1) Structure: it is way too easy to get food that is horrible for you. Not
only that but in a way which you can eat it in the car on the way when you are
only "slightly hungry".

2) Commercial interests: Go into a Walmart and pay attention to the
organization. Everything which makes you fatter (and therefore consume more)
is directly in front of you and on the end of the aisles. You need to search
for the healthy food, and for some reason in my experience their limited
produce selection seems to spoil faster than other stores (how can my bananas
be green and rotten at the same time?)

3) Rewarding excess: It is in vogue to be wasteful. Being able to live in
excess and be wasteful is very popular in our culture this is not limited to
food, just look at the flatscreen TV count in houses, large inefficient cars
and houses, etc.

4) Exercise as an excuse: "I have a gym membership, I went this week...so I
can eat an extra 3000 calories today" That coupled with the lack of walking
from the car culture and you have a very low rate of calorie burn vs intake.

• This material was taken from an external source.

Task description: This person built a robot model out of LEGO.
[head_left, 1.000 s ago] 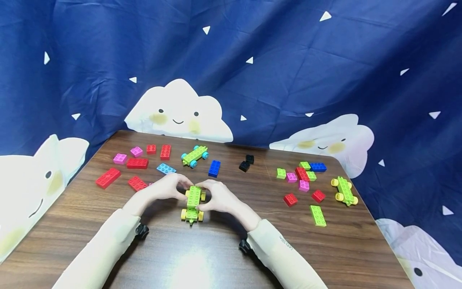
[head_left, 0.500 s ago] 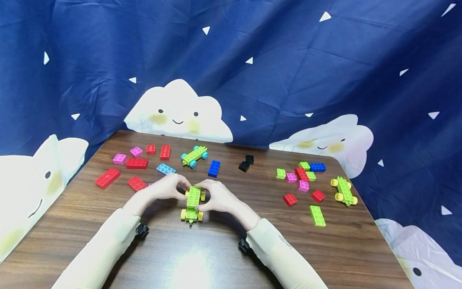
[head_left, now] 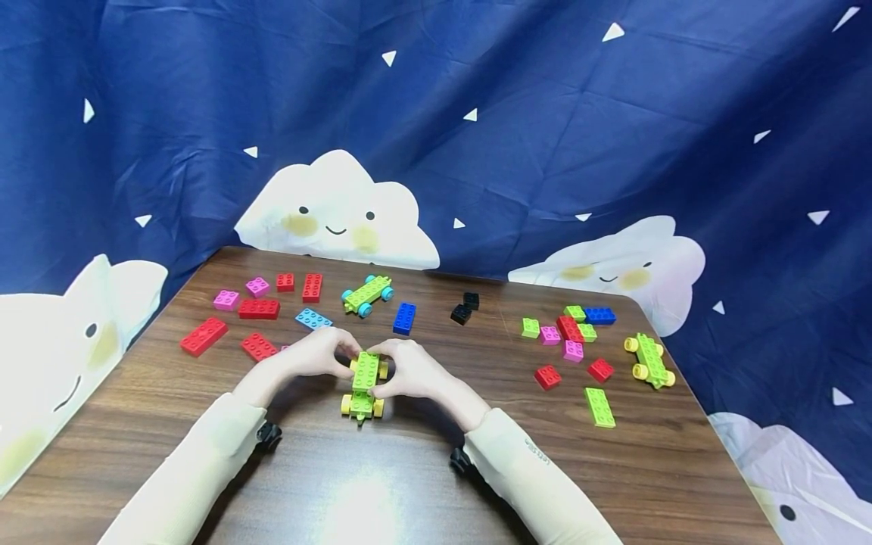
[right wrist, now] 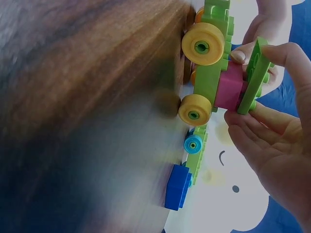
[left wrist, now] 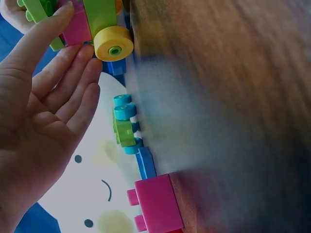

5) Sugar substitutes: Why does everything need sweetener? Does this sweetener
have effects we don't know about? There have been studies that say it also
causes obesity and diabetic issues. It is very common for people in this
country to drink several "diet" sodas a day and using that as reason to allow
themselves to have extra dessert/sweet things.

Just my observations, also, I fall into the overweight category even knowing
these things and making efforts to not continue the path which I was brought
up on. If I had not made an effort to change diet and exercise...who knows how
big I would be.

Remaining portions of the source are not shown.